ABOUT THIS EXERCISE: Retype the data below exactly, skipping pictures.

SOURCE MATERIAL:
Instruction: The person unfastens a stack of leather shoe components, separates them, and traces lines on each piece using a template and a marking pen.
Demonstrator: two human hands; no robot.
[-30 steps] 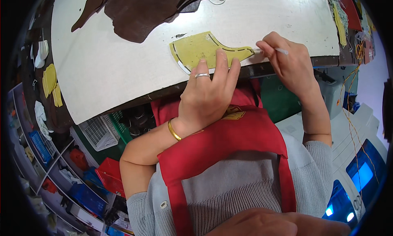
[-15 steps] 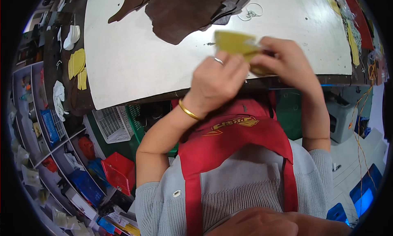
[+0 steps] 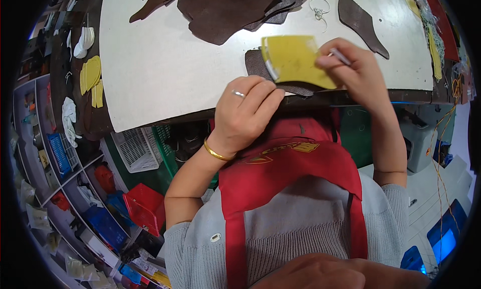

COMPLETED TASK:
Instruction: The person unfastens a stack of leather shoe components, separates them, and traces lines on each piece using a template and a marking pen.
Demonstrator: two human hands; no robot.
[-30 steps] 
[-15 steps] 
[+0 steps] 

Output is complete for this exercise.